== Segment start ==

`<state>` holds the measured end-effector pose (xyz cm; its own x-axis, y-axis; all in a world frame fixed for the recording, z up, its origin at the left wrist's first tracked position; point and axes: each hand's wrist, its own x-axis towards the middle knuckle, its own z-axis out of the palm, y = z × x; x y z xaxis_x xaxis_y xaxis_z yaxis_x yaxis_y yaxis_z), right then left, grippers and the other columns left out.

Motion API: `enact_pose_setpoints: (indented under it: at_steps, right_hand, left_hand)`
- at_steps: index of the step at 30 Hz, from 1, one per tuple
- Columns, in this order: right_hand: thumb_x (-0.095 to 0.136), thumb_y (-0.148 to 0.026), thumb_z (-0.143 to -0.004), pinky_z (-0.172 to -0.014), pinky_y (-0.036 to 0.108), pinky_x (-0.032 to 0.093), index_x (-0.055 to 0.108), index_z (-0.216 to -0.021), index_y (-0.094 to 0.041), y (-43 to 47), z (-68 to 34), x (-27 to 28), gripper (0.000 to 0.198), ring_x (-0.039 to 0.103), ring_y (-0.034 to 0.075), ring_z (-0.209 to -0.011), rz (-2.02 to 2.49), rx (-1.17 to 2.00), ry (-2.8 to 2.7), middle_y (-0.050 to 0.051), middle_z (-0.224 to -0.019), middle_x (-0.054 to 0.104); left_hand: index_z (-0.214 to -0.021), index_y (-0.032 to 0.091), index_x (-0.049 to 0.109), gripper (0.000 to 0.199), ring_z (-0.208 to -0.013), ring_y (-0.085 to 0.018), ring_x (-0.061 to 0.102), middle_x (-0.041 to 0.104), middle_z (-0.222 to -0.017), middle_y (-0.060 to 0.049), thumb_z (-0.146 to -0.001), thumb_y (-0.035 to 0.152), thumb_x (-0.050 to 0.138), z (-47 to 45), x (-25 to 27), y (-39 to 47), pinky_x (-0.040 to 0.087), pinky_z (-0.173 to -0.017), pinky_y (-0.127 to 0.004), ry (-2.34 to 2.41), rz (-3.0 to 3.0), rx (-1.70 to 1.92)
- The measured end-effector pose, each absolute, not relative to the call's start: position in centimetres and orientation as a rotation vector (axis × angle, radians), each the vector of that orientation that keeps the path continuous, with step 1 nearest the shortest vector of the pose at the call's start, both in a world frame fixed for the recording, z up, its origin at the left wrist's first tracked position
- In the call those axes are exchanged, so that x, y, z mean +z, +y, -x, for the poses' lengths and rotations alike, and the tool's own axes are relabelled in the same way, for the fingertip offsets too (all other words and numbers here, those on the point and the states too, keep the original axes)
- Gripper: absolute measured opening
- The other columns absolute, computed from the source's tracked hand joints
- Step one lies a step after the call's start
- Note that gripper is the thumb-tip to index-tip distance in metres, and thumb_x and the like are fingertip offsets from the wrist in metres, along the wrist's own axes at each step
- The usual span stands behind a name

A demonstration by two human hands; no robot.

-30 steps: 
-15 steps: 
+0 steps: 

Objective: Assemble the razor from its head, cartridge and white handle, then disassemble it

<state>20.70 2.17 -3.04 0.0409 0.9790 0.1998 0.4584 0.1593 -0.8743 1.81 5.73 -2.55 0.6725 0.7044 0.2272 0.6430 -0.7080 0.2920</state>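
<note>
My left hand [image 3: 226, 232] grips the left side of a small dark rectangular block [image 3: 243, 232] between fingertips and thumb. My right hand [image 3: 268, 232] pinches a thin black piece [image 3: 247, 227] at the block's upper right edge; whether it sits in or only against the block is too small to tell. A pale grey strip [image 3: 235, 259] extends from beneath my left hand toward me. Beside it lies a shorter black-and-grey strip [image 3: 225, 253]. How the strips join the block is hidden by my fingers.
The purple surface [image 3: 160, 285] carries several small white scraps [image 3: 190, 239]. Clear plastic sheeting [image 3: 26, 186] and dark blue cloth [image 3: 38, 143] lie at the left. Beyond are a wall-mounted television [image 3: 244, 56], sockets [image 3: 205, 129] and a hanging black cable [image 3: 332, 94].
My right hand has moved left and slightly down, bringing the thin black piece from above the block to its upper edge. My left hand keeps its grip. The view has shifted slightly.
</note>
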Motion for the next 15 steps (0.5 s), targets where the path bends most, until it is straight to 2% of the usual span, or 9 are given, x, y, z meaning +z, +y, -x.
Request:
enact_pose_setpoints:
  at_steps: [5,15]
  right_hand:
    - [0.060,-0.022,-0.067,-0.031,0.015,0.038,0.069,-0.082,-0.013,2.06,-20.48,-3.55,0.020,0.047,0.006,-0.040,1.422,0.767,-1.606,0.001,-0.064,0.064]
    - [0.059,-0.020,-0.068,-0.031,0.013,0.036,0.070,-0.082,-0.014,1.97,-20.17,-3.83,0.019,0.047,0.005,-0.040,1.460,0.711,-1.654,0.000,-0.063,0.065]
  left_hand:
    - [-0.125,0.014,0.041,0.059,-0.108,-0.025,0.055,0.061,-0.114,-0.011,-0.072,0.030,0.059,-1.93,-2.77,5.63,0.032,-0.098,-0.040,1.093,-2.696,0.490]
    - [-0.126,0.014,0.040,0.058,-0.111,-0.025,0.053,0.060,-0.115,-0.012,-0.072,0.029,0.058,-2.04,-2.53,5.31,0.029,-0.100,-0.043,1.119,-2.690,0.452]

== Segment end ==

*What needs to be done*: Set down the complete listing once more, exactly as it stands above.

*Answer space*:
`<state>` holds the measured end-effector pose (xyz cm; its own x-axis, y-axis; all in a world frame fixed for the recording, z up, its origin at the left wrist's first tracked position; point and axes: each hand's wrist, its own x-axis towards the middle knuckle, its own z-axis out of the palm, y = z × x; x y z xaxis_x xaxis_y xaxis_z yaxis_x yaxis_y yaxis_z), right then left, grippers and the other columns left out.

Motion API: `enact_pose_setpoints: (indented under it: at_steps, right_hand, left_hand)`
- at_steps: index of the step at 30 Hz, from 1, one per tuple
- Columns, in this order: right_hand: thumb_x (-0.095 to 0.136), thumb_y (-0.148 to 0.026), thumb_z (-0.143 to -0.004), pinky_z (-0.172 to -0.014), pinky_y (-0.036 to 0.108), pinky_x (-0.032 to 0.093), index_x (-0.055 to 0.108), index_z (-0.216 to -0.021), index_y (-0.094 to 0.041), y (-43 to 47), z (-68 to 34), x (-27 to 28), gripper (0.000 to 0.198), ring_x (-0.039 to 0.103), ring_y (-0.034 to 0.075), ring_z (-0.209 to -0.011), rz (-2.02 to 2.49), rx (-1.17 to 2.00), ry (-2.8 to 2.7), middle_y (-0.050 to 0.051), middle_z (-0.224 to -0.019), middle_x (-0.054 to 0.104); left_hand: index_z (-0.214 to -0.021), index_y (-0.032 to 0.091), index_x (-0.049 to 0.109), gripper (0.000 to 0.199), ring_z (-0.208 to -0.013), ring_y (-0.085 to 0.018), ring_x (-0.061 to 0.102), middle_x (-0.041 to 0.104), middle_z (-0.222 to -0.017), middle_y (-0.060 to 0.049), thumb_z (-0.146 to -0.001), thumb_y (-0.035 to 0.152), thumb_x (-0.050 to 0.138), z (-47 to 45), x (-25 to 27), y (-39 to 47), pinky_x (-0.040 to 0.087), pinky_z (-0.173 to -0.017), pinky_y (-0.127 to 0.004), ry (-2.34 to 2.41), rz (-3.0 to 3.0), rx (-1.70 to 1.92)
- The measured end-effector pose, each absolute, not relative to the call's start: position in centimetres and orientation as a rotation vector (axis × angle, radians), each the vector of that orientation that keeps the path continuous, with step 1 nearest the shortest vector of the pose at the call's start, both in a world frame fixed for the recording, z up, its origin at the left wrist's first tracked position
- In the call those axes are exchanged, so that x, y, z mean +z, +y, -x, for the poses' lengths and rotations alike, and the tool's own axes are relabelled in the same way, for the fingertip offsets too (all other words and numbers here, those on the point and the states too, keep the original axes)
- Gripper: absolute measured opening
- The other columns absolute, computed from the source's tracked hand joints
- Step one lies a step after the call's start
- Note that gripper is the thumb-tip to index-tip distance in metres, and thumb_x and the like are fingertip offsets from the wrist in metres, along the wrist's own axes at each step
- The usual span stands behind a name

A demonstration by two human hands; no robot.

-30 steps: 
-15 steps: 
+0 steps: 

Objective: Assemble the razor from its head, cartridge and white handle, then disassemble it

<state>20.70 2.17 -3.04 0.0409 0.9790 0.1998 0.4584 0.1593 -0.8743 1.81 5.73 -2.55 0.6725 0.7044 0.2272 0.6430 -0.7080 0.2920</state>
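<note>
My left hand [image 3: 226, 232] grips the left side of a small dark rectangular block [image 3: 243, 232] between fingertips and thumb. My right hand [image 3: 268, 232] pinches a thin black piece [image 3: 247, 227] at the block's upper right edge; whether it sits in or only against the block is too small to tell. A pale grey strip [image 3: 235, 259] extends from beneath my left hand toward me. Beside it lies a shorter black-and-grey strip [image 3: 225, 253]. How the strips join the block is hidden by my fingers.
The purple surface [image 3: 160, 285] carries several small white scraps [image 3: 190, 239]. Clear plastic sheeting [image 3: 26, 186] and dark blue cloth [image 3: 38, 143] lie at the left. Beyond are a wall-mounted television [image 3: 244, 56], sockets [image 3: 205, 129] and a hanging black cable [image 3: 332, 94].
My right hand has moved left and slightly down, bringing the thin black piece from above the block to its upper edge. My left hand keeps its grip. The view has shifted slightly.
</note>
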Motion for the next 15 steps (0.5 s), targets where the path bends most, until it is straight to 2% of the usual span, or 9 are given, x, y, z meaning +z, +y, -x.
Request:
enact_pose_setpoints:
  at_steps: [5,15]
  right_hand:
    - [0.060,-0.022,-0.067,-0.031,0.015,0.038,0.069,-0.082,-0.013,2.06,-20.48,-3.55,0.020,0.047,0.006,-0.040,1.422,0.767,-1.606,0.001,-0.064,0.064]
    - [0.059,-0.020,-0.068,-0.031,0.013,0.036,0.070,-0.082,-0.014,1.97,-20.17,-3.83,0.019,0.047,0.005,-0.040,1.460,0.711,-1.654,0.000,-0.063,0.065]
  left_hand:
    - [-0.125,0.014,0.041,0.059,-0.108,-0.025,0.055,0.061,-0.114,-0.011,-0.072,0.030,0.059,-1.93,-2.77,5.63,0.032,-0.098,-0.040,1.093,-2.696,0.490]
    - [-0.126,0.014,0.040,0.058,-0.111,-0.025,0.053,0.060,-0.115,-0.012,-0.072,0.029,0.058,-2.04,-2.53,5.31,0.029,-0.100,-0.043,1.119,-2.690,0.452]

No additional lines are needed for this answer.